She collected the tray, bowed and left quickly, weaving ever so slightly as she accelerated toward the door. Percy smiled in a paternalistic sort of way, taking another sip of his tea, as the door closed behind her. His girls were the best. It was so hard to get good staff these days and disposing of the rejects was troublesome.

“Selena. Replay the report from Captain Han please.” 

“Coming right up Percy.” He shivered, the chair squealed.

“And while I am watching it, order me another chair to replace this one. You are aware of my tastes.”

The scene in front of him changed from the ocean to that of an office. Seated behind a plain desk, a second or third generation Asian Australian man, wearing the insignia of a Captain of the Secret Police, sat frozen, mid salute. Rank was only ever displayed inside the secure Secret Police buildings although every Secret Police operative was fitted with an identity transmitter somewhere in his or her body. They all knew who they were. The man on the screen in front of him showed no emotion.
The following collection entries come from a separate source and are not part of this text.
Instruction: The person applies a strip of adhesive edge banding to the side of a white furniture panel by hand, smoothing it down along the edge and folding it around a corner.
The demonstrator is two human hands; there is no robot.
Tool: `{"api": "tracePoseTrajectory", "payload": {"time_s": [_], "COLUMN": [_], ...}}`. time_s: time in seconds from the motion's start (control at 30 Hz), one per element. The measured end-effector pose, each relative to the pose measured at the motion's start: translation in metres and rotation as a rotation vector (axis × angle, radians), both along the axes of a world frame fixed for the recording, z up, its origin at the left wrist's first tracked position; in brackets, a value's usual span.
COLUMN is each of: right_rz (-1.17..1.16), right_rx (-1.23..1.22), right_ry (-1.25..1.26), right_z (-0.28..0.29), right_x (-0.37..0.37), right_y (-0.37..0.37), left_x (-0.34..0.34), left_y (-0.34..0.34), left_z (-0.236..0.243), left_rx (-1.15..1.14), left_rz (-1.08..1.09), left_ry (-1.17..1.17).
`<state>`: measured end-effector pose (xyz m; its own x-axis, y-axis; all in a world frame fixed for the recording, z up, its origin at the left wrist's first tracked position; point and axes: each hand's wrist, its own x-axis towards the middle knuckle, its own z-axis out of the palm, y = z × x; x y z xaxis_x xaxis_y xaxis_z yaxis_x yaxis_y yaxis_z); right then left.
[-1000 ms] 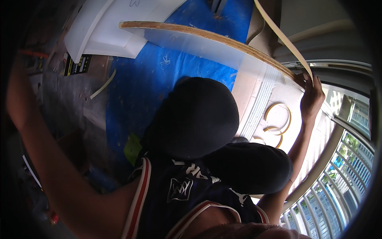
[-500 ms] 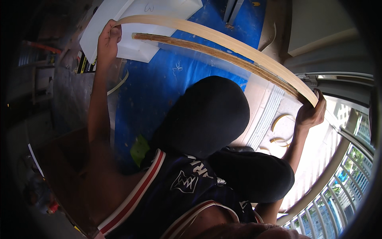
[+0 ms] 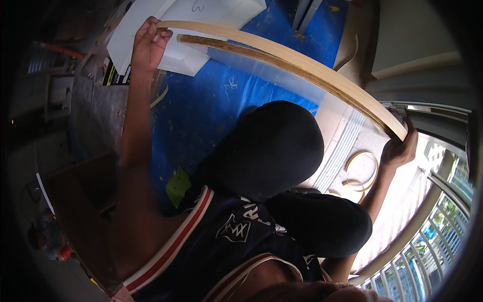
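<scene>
left hand (image 3: 149, 44) is raised at arm's length, fingers curled around the left end of a long wooden strip (image 3: 297, 63), thumb side toward the camera, a firm grasp by the look of it. the strip runs from that hand across the top of the view to the right hand (image 3: 398, 150), which grips the other end from below, fingers wrapped around it near the window frame (image 3: 427, 113). step in hand, as i judge it: the strip is being carried or positioned with 2 hands, held up in the air and resting on nothing. next move probably calls for keeping both ends level and steering the long piece clear of the window frame before setting it anywhere.

strip looks: pale tan wood, thin and long, 1 lighter face and 1 darker brownish edge with rough glue-like residue; its curve may be lens bend, cannot tell.

below it: white foam blocks (image 3: 201, 20) at the far left edge of a blue floor sheet (image 3: 211, 116), then a white ridged panel (image 3: 347, 146) with 2 yellowish tape rings (image 3: 361, 163) at the sheet's right edge. the person's dark knees fill the middle.
</scene>
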<state>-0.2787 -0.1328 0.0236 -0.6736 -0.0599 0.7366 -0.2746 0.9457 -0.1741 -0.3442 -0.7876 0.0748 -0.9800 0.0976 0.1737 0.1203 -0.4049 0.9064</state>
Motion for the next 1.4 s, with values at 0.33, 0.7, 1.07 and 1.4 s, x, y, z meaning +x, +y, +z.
{"api": "tracePoseTrajectory", "payload": {"time_s": [0.33, 0.7, 1.07, 1.4], "right_rz": [0.011, 0.065, 0.397, 0.653], "right_rx": [0.070, -0.001, -0.658, -0.985], "right_ry": [0.112, 0.023, -0.317, -0.493], "right_z": [-0.004, -0.008, 0.005, 0.035], "right_x": [-0.004, -0.006, 0.008, 0.020], "right_y": [0.001, 0.011, 0.019, 0.044], "left_x": [-0.006, -0.002, -0.013, -0.012], "left_y": [0.018, 0.014, 0.109, 0.112], "left_z": [-0.019, -0.034, -0.036, -0.027], "left_rx": [-0.059, 0.014, -0.095, -0.244], "left_rz": [0.121, 0.434, 0.726, 0.713], "left_ry": [0.150, 0.042, 0.010, -0.109]}}
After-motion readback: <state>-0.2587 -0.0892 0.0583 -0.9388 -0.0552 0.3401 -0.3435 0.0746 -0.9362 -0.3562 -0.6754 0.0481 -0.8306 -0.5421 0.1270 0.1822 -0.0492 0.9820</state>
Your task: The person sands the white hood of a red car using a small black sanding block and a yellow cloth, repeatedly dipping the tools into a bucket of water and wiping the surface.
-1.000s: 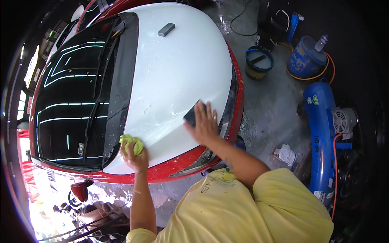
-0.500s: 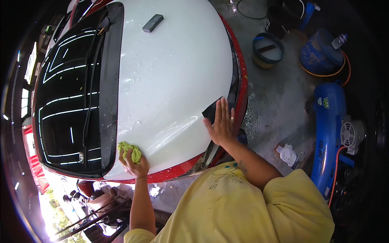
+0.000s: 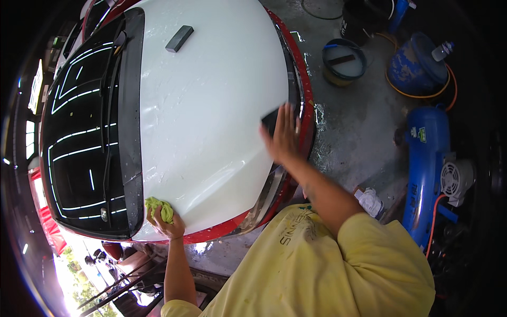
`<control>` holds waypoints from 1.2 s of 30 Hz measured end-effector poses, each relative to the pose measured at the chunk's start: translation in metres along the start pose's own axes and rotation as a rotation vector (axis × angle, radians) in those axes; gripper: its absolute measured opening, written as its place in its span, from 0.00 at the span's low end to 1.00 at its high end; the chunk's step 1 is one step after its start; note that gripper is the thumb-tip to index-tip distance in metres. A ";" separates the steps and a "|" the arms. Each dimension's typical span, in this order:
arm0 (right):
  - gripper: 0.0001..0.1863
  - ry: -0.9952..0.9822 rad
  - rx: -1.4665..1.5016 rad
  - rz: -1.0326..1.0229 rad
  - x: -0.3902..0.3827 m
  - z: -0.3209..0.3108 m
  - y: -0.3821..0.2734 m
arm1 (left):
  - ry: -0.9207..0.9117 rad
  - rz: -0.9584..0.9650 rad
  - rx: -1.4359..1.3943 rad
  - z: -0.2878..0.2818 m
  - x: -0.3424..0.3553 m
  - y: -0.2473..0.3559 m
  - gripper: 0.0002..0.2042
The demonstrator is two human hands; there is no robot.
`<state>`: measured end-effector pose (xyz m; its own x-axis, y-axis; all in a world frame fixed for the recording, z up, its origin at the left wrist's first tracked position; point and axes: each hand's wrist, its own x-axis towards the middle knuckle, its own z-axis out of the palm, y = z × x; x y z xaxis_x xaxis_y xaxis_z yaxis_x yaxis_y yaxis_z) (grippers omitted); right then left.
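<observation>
A white car hood (image 3: 211,100) with wet streaks fills the middle. At its front edge, my right hand (image 3: 284,138) holds a black sheet of sandpaper (image 3: 270,120) against the surface, under outstretched fingers. The sheet's left part shows between thumb and fingers; the rest is hidden. My left hand (image 3: 170,224) is closed around a crumpled yellow-green cloth (image 3: 158,209), resting on the hood's near corner by the windshield. Farther up the hood lies a dark grey sanding block (image 3: 179,38), apart from both hands.
A dark windshield (image 3: 79,142) with wipers borders the hood at left. On the wet floor at right stand a bucket of cloudy water (image 3: 344,79) with a dark strip, a blue drum (image 3: 414,68) with a bottle on it, and a blue air compressor (image 3: 426,169) with an orange hose.
My right hand and the sandpaper have moved up along the hood's front edge. The left hand keeps the cloth at the same corner. The whole view has shifted slightly.
</observation>
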<state>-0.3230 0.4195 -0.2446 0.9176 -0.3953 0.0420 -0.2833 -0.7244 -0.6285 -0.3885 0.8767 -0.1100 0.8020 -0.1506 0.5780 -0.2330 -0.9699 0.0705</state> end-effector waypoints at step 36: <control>0.45 -0.415 -0.124 -0.910 -0.048 -0.057 -0.025 | -0.068 -0.091 -0.061 -0.012 -0.006 0.014 0.25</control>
<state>-0.3757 0.4242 -0.1861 0.8175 0.5482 0.1768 0.5679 -0.7159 -0.4061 -0.4032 0.8659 -0.1023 0.8562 -0.0772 0.5109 -0.1893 -0.9669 0.1710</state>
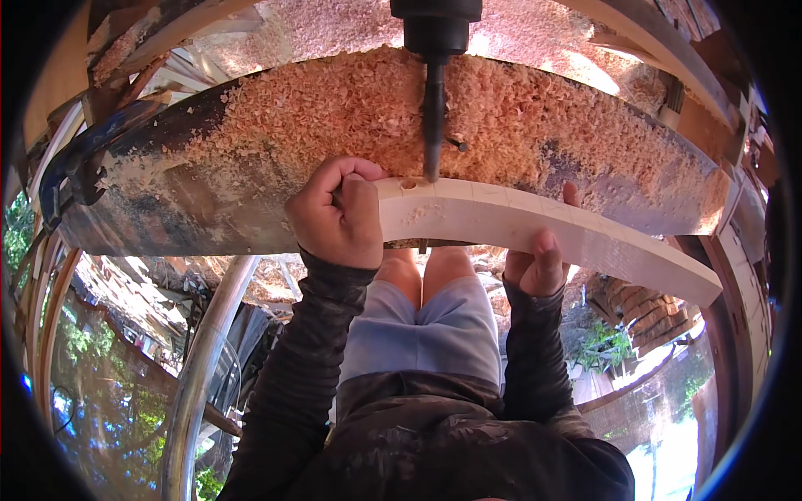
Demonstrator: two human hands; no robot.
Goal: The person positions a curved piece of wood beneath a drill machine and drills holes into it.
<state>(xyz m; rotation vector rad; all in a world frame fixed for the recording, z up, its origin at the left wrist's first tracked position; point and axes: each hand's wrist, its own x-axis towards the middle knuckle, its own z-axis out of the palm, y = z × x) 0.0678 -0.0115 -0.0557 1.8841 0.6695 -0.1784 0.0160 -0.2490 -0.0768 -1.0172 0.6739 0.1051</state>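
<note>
Left hand: curling closed over the left end of a curved wooden piece.
Right hand: gripping farther along, laying a thumb on the near face.
Drill bit: hanging below a black chuck, pointing down at the wood's far edge, just beside a hole.
Wood shavings: heaping behind the wood, covering much of the metal table.
Grey pole: slanting below the table's left half.

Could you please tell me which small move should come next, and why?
Perhaps firm the grip of the left hand and right hand on the curved wooden piece, since the drill bit ends right at the wood's upper face, beside a hole.
</note>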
The Secret Police were trained not to.

“Begin please Serena.”

The Captain finished his salute and started talking as the vidclip recording began to play.

“Sir, I have just received a report that one of our Web Tracer programs has gone missing. This is the first time such an event has ever occurred. We were under the impression from Tech Support that this was an impossibility, it should have always managed to let us know where it was. It has been missing for over twenty four hours and should have reported back at least ten hours ago. I did not call you in the middle of the night because we thought we could find it but it has gone completely. All the data associated with this event has been appended to this transmission. I will await your reply and recommendations. End of report.”

The screen went blank for a millisecond then filled with programming language. Percy grimaced.

“Beach please.” The ocean view reappeared. “Plus audio.”

The sound of gentle waves, susurrating up the beach while a breeze blew through the palms, filled his office as background sound. He could almost have been there.

One day.

“Well Serena, what do you make of all this.”

“It is a problem Percy, someone with a lot of skill has probably captured the Tracer program. That is my best guess. A bigger problem is that somehow, it has been disabled and is unable to report home. The Government has the best programmers in the country or used to have. I do not like this development.”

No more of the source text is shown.